Full_Name: Rolf Stalder Version: 2.4.43 OS: Solaris 11.2 URL: https://www.gulag.ch/www/download/0001-Solaris-robust-mutex-fix.patch Submission from: (NULL) (217.162.126.5) The provided patch (against 2.4.43) might solve a problem with the new robust POSIX mutex implementation of LMDB 0.9.17 on Solaris 10/11.x. On Solaris 11 slapd fails to open the database: -- mdb_db_open: database "x": dbenv_open(y). mdb_db_open: database "x" cannot be opened: z (N).
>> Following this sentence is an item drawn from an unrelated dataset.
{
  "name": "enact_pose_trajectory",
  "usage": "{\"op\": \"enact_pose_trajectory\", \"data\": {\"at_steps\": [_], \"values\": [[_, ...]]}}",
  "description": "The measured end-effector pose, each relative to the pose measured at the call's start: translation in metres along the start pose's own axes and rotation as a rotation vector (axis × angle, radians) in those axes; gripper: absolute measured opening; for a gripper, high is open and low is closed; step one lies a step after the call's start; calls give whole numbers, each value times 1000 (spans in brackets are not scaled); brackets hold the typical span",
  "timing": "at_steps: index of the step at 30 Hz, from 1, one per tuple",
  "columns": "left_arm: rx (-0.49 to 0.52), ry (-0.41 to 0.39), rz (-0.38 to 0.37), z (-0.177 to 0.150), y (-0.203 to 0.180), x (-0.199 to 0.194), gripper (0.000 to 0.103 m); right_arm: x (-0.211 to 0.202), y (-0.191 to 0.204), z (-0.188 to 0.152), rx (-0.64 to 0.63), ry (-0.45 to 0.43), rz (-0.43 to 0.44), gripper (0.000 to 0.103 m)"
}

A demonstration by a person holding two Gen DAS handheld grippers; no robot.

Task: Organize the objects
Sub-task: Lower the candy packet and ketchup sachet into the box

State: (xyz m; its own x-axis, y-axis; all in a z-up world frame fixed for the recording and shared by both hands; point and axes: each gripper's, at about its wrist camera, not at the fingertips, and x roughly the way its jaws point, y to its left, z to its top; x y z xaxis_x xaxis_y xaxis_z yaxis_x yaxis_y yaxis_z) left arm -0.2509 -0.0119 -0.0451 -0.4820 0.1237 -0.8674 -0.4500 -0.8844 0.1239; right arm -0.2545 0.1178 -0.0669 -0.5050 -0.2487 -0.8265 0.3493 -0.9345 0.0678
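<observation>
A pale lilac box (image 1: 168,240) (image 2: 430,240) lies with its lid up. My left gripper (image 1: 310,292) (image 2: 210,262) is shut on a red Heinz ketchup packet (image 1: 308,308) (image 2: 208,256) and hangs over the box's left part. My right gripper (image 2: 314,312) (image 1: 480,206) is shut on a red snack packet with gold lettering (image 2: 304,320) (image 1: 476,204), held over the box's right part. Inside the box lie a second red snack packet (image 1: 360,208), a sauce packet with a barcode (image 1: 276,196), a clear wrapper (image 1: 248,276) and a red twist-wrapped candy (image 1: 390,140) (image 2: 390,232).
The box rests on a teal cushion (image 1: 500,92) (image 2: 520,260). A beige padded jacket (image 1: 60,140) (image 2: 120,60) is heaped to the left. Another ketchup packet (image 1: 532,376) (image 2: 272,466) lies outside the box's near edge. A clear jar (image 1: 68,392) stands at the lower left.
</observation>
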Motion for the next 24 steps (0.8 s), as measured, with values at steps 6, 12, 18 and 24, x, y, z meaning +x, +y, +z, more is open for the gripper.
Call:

Restore from backup! backend_startup_one (type=mdb, suffix="x"): bi_db_open failed! (N) slapd shutdown: initiated -- Values of 16 (EBUSY) and 22 (EINVAL) have been observed for N. The following notes can be found in pthread_mutexattr_setrobust(3C) ( https://docs.oracle.com/cd/E36784_01/html/E36874/pthread-mutexattr-setrobust-3c. html ): -- The mutex memory must be zeroed before first initialization of a mutex with the PTHREAD_MUTEX_ROBUST attribute. Any thread in any process interested in the robust lock can call pthread_mutex_init() to potentially initialize it, provided that all such callers of pthread_mutex_init() specify the same set of attributes in their attribute structures. In this situation, if pthread_mutex_init() is called on a pre- viously initialized robust mutex, it will not reinitialize the mutex and will return the error value EBUSY. If pthread_mutex_init() is called on a previously initialized robust mutex, and if the caller specifies a different set of attributes from those already in effect for the mutex, it will not reinitialize the mutex and will return the error value EINVAL. -- Solaris 10 only provides the *_np functions (2.4.43 build/compilation fails altogether) but the above meaning of EBUSY/EINVAL applies as well. This patch has only be tested on Solaris 10/11.2 with Solaris Studio 12.3.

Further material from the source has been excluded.